Political campaigns are a lot about appearances, so you don't want to look like a loser debating someone who's polling at 6% when you're like at 45. They make it clear that, quote, the CPD's debates are not intended to serve as a springboard for a candidate with only scant public support.
They didn't change their standards to 15% because of Ross Perot.
They just formalized that as a polling threshold in 2000, justified by an argument that this was the threshold that the League of Women Voters used previously.
Before 2000, they didn't let people in who polled over 5%.
And if you go to their website, you can find a long list of the people who were on their advisory panel for the pre-2000 debates and the process they followed.
A lot of discussion about what makes a leading candidate, who is relevant, who could conceivably win, and matters in terms of the public conversation.
Yeah, and I think that if you have too loose of standards, you're gonna fuck around and end up with, like, David Duke making a decent case for why he deserves to be on that stage.
He's wrong about a lot, and he accepts easy answers for hard questions, but at least it feels like he has momentum heading in the right direction, which it doesn't feel like anymore.
I should remind you that Joe had Trump and Vance on his podcast for softball interviews and has made a practice of helping launder the reputations of billionaires who gave vast sums of money to Trump's campaign.
Whereas once Joe thought that this excessive money in politics was an unsolvable problem that could only be solved by a meteor hitting the earth.
Now he's stupid rich and he's friends with a bunch of the people who profit from continuing that unsolvable problem.
So Joe is discussing his views on how to fix our totally fucked up society, and he thinks everyone needs to do a bunch of DMT, wealth needs to be redistributed, we need to institute eugenic policies, and insecure men need to...
taught how to let go so they don't become conservative sure Alex should throw a swing at him after something like that but his brand is so fragile in 2003 and the whole i'm not a conservative like you think that is so important to alex having any relevance so he has to hear joe say shit that's heretical to him and he responds by asking about arnold schwarzenegger's run for governor yep
Apparently Joe doesn't know that Alex was one of the largest opponents of Arnold's campaign, and I'm sure that Alex was hoping for a different answer or an ability to throw to commercial.
But I'm talking about controlling people's behavior.
I'm not talking about conservative in a common sense of the word.

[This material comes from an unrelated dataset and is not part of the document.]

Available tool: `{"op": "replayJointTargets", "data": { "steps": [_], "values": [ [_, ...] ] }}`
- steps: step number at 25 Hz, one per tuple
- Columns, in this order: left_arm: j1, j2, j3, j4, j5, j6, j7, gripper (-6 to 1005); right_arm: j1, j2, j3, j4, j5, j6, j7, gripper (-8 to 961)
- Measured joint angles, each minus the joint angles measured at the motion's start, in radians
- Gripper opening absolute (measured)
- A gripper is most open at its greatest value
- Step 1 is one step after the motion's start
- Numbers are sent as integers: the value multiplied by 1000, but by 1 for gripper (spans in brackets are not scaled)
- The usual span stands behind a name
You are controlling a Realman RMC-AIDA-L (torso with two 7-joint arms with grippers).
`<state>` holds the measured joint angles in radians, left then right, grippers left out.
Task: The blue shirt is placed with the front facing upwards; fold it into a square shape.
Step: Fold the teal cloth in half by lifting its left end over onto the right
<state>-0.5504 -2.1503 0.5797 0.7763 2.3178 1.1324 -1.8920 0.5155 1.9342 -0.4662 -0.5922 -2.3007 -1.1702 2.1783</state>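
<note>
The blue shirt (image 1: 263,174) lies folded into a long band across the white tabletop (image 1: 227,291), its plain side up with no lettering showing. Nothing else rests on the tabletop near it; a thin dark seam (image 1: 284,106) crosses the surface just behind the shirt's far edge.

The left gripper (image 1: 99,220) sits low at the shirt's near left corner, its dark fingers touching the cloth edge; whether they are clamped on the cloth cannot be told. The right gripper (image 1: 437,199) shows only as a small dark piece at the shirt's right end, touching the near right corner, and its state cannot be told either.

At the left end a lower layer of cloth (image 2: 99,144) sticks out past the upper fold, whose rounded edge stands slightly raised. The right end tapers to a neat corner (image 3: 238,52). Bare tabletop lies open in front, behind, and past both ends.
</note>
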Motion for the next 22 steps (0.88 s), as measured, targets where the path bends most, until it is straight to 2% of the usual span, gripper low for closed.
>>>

I'm talking about it in a sense of someone who's worried about other people, all these gays trying to have marriages, you know, and someone's saying, oh, you know, how is that Hillary Clinton, how the hell is she, all that kind of crazy shit.
You know, like, if you were to describe that era as the attitude era all across the board, as in, like, it is more about looking like this big than it is about being that, you know?
He's right that our country is completely fucked up because the entire time we've existed, we've tried to be two contradictory things at the same time.
We're slave owners who love freedom.
We lied to ourselves to rationalize some of the awful shit that we were doing, and history is never really fully reckoned with that history.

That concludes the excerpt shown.